En faisant la part du penchant de Beaumarchais pour la dissertation, peut-être est-il permis également de mettre en doute l’ardeur d’un amour qui pérore ainsi. En essayant de prouver, ce qui est vrai, qu’un certain désordre d’idées est le caractère de la passion, l’auteur ne paraît pas joindre ici l’exemple au précepte ; il me fait l’effet de se battre un peu les flancs pour avoir l’air désordonné, et l’on ne s’aperçoit guère de ce beau feu qui lui a fait perdre son calme, d’autant que son écriture elle-même est parfaitement tranquille et posée. Beaumarchais plaît davantage, à mon avis, quand il se contente d’être simple, gai et bon enfant, comme dans ce billet, par exemple :


« Bonjour, ma tante ; je vous embrasse, mon aimable Pauline ; votre serviteur, ma charmante Perrette[2]. Mes petits enfans, aimez-vous les uns les autres : c’est le précepte de l’apôtre mot pour mot. Que le mal que l’une de vous souhaiterait à l’autre lui retombe sur la tête : c’est la malédiction du prophète. Cette partie de mon discours n’est pas faite pour des ames tendres, sensibles comme les vôtres, je le sais, et je ne pense pas sans une satisfaction extrême que la nature, en vous formant si aimables, vous a donné la portion de sensibilité, d’équité, de modération qui convient à toutes pour faire votre bonheur de vivre ensemble et le mien d’être au milieu d’une si charmante société. L’une m’aimera (dis-je quelquefois) comme son fils, celle-ci comme son frère, celle-là comme son ami, et ma Pauline, unissant tous ces sentimens dans son bon petit cœur, m’inondera d’un déluge d’affection auquel je répondrai suivant le pouvoir donné par la Providence à votre serviteur zélé, à votre ami sincère, à votre futur… Peste ! quel mot grave j’allais prononcer ! Il eût passé les bornes du profond respect avec lequel j’ai l’honneur, etc. »

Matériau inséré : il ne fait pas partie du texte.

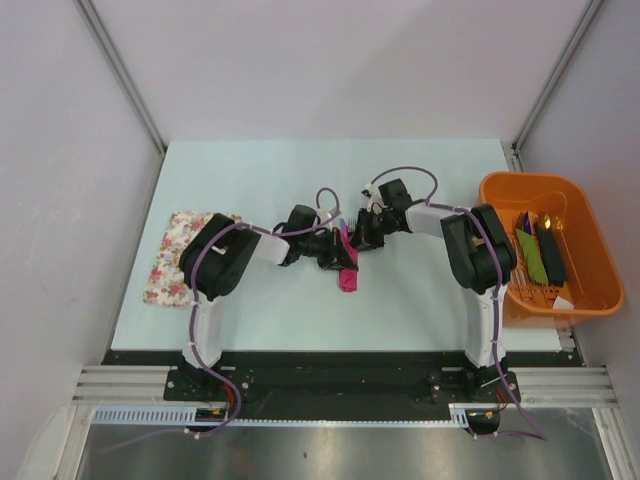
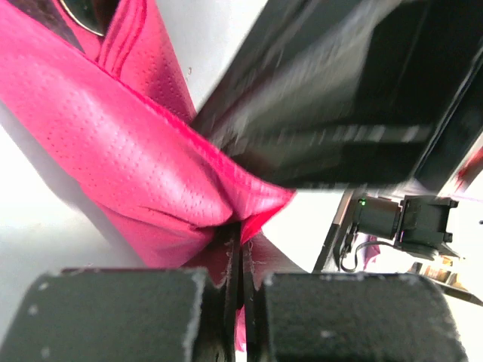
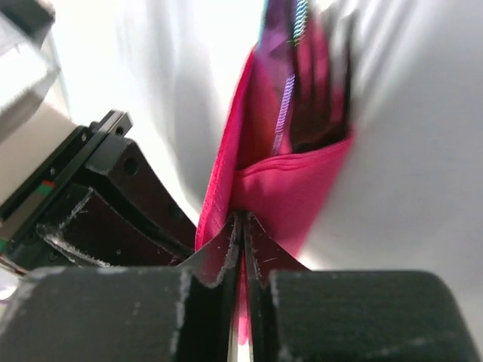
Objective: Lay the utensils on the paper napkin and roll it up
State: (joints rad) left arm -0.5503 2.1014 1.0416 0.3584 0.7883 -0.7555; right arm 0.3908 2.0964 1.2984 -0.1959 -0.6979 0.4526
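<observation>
Plainly, both pairs of fingers are pressed together on paper: the left fingers (image 2: 232, 255) pinch a creased fold of the paper napkin (image 2: 113, 143), and the right fingers (image 3: 235, 240) pinch the near edge of the same bundle from the other side, with only the thin sheet between the tips. Inside the pink pocket the utensils (image 3: 285, 105) show only in part: a purple handle with dark tines beside it in the right wrist view, and a glint of metal at the top of the left wrist view. How many pieces are in there I cannot tell. From above, the half-rolled bundle sits about the middle of the tabletop (image 1: 300, 175), somewhat toward the near edge, with the two wrists crowded nose to nose over it. The risks, as I judge them: the paper is thin and gripped at two points close together, so a pull apart or a twist in opposite senses could tear it. The pocket looks open at its far end, so tilting or lifting could let the utensils slide out. If either pinch lets go early, the loose wrap would likely spring open. With the arms this close, a small misjudged move could knock one into the other. The orange tub (image 1: 530, 180) stands at the right edge and the floral mat (image 1: 165, 270) lies by the left edge, both well apart from the work
</observation>
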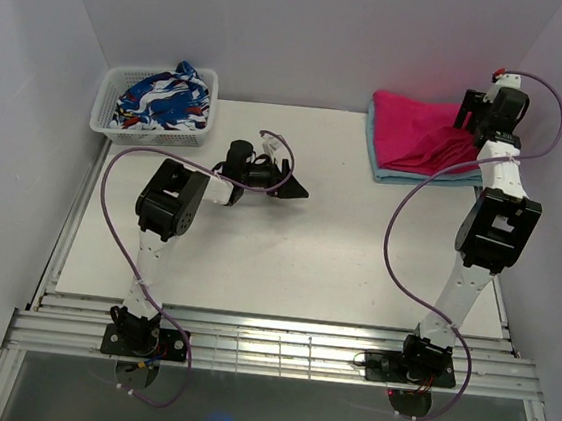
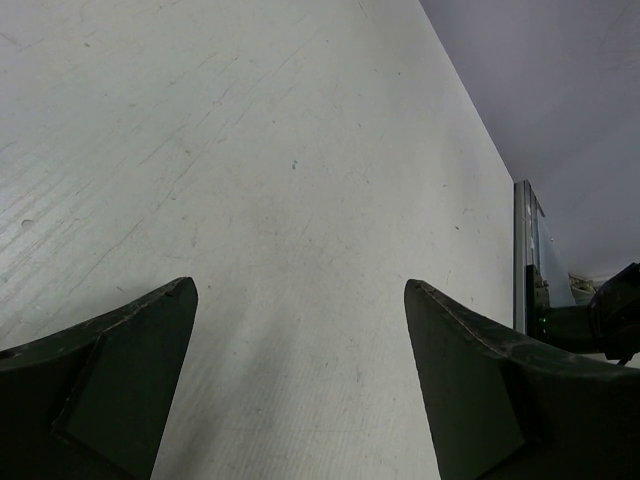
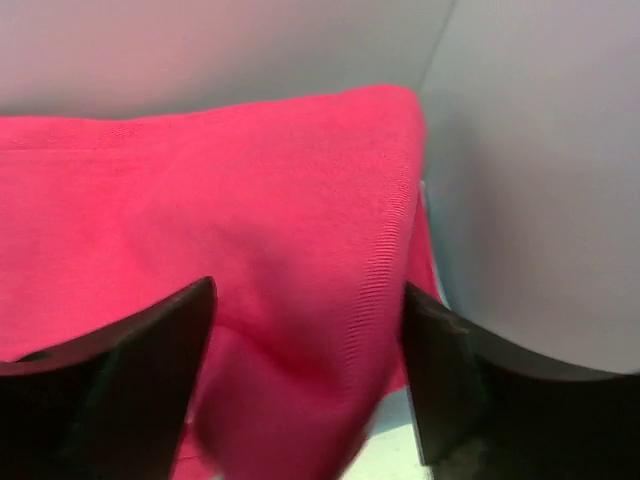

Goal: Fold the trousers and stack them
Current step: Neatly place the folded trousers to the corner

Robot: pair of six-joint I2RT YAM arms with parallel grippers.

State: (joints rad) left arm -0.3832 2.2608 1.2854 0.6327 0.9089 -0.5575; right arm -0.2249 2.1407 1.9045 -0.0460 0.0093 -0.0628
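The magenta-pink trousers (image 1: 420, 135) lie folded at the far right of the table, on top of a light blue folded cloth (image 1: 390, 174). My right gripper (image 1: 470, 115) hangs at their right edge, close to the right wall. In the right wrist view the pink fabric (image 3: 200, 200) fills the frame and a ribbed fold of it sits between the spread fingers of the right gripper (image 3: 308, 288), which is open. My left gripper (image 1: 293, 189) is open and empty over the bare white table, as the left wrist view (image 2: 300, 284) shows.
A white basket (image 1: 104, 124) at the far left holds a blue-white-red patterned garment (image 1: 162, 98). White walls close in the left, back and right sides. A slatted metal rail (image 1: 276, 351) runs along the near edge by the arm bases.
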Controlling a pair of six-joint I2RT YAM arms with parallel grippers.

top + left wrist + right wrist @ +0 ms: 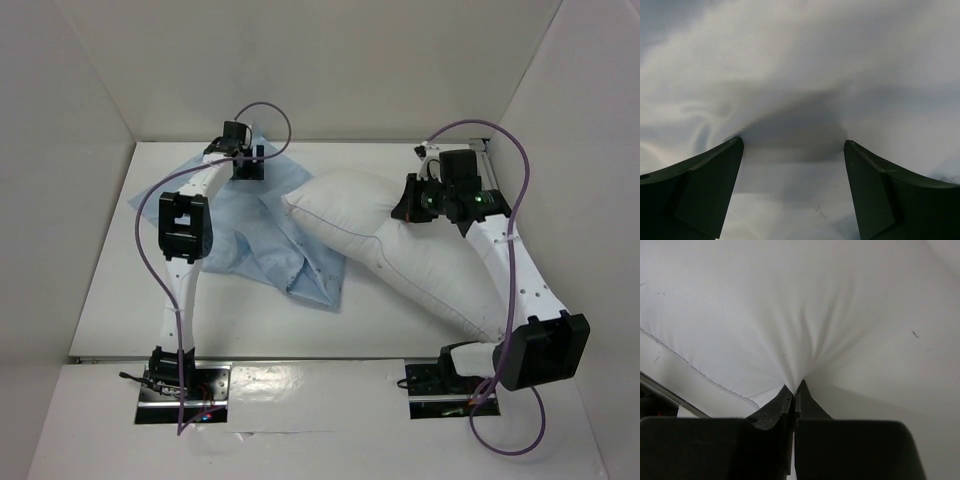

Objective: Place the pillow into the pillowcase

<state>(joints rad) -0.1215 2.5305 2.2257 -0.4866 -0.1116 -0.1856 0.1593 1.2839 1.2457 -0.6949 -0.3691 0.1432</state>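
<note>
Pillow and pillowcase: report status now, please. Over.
Left tool open above pillowcase. Right tool shut, pinching pillow. Pillow lies outside pillowcase, not inserted. No obstacle seen.

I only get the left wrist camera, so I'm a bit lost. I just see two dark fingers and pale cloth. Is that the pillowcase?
Observer: Yes. From above, your left gripper is open at the far edge of the crumpled light blue pillowcase.
Operator: Where's the pillow?
Observer: The white pillow lies to the right of the pillowcase, not inside it.
Operator: Is the other arm doing anything?
Observer: The right gripper is shut on a pinch of the pillow's fabric.
</note>
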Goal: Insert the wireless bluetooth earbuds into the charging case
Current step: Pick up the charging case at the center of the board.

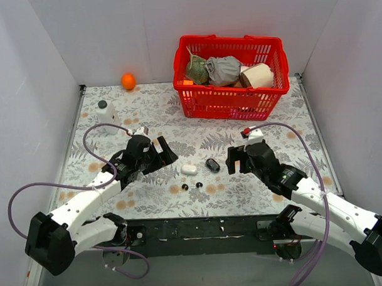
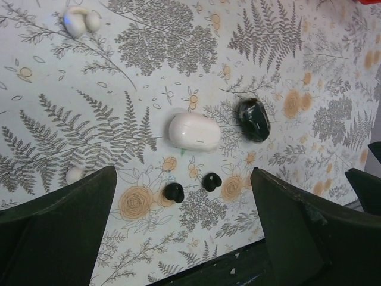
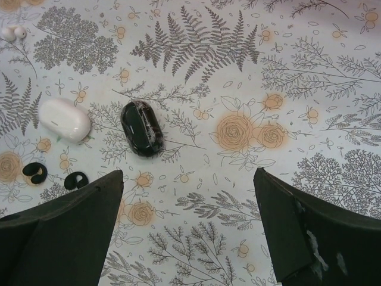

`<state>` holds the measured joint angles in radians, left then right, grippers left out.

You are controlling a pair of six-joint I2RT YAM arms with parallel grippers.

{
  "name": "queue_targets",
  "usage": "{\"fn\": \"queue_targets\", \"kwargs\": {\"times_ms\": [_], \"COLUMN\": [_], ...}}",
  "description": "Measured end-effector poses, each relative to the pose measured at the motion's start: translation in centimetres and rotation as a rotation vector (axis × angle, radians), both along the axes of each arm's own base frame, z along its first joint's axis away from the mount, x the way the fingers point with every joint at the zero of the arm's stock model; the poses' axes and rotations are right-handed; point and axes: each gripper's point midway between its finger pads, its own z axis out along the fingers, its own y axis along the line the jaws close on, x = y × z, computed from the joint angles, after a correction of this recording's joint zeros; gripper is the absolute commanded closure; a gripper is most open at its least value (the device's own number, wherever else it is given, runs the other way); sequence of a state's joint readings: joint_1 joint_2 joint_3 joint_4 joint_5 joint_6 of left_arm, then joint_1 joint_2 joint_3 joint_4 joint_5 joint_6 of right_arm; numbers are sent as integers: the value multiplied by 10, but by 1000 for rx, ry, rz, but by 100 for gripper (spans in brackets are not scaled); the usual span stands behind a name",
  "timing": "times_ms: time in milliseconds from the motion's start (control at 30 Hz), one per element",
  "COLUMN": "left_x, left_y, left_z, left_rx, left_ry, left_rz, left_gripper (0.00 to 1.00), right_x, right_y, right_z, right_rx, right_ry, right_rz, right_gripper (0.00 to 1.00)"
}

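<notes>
Overhead and wrist views of a two-arm workstation on a fern-printed table cover (image 1: 146, 113).

The left gripper (image 1: 163, 161) hovers low over the cover with its jaws spread wide and nothing between them. The right gripper (image 1: 234, 159) faces it from the opposite side, its jaws likewise wide apart and empty.

Between the two grippers lie the task items. The two black earbuds (image 2: 174, 192) rest loose on the cover, close together but not touching. They sit on the side nearer the arm bases, just in front of the white oval case (image 2: 193, 131). The black oval case (image 3: 141, 128) lies just beside the white one, on the right arm's side and apart from it. Both earbuds are outside either case.

A pair of white earbuds (image 2: 80, 21) sits well apart from this group, farther out on the left arm's side.

At the far edge stand a red basket (image 1: 230, 98) holding soft items, an orange ball (image 1: 128, 81) and a white bottle (image 1: 106, 113).
</notes>
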<state>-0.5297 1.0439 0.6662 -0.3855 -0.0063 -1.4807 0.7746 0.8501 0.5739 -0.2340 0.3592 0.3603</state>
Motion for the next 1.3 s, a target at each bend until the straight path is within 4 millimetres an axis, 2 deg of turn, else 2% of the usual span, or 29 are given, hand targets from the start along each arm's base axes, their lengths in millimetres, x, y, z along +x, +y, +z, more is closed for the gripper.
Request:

Cependant cette préface de mariage, en se prolongeant, n’était pas sans danger pour Pauline ; les entrevues se multipliaient, la surveillance de la tante était peu sévère ; Beaumarchais, qui de loin, c’est-à-dire dans ses lettres, ne semble pas très dangereux, l’était de près bien davantage ; l’homme de la dissertation faisait alors place à l’autre : il avait sincèrement l’intention d’épouser, et par conséquent de respecter Pauline ; plus amoureux, le respect eût été pour lui plus facile, mais il était plus aimé qu’amoureux. Dans les Deux Amis, Mélac est un jeune homme très sensible, mais non moins vertueux, qui,

  1. C’est le domestique de Beaumarchais.
  2. Cette charmante Perrette, qui vivait je ne sais à quel titre dans la maison de la tante, donna bientôt des inquiétudes à Pauline, et devint plus tard la cause ou le prétexte de la rupture.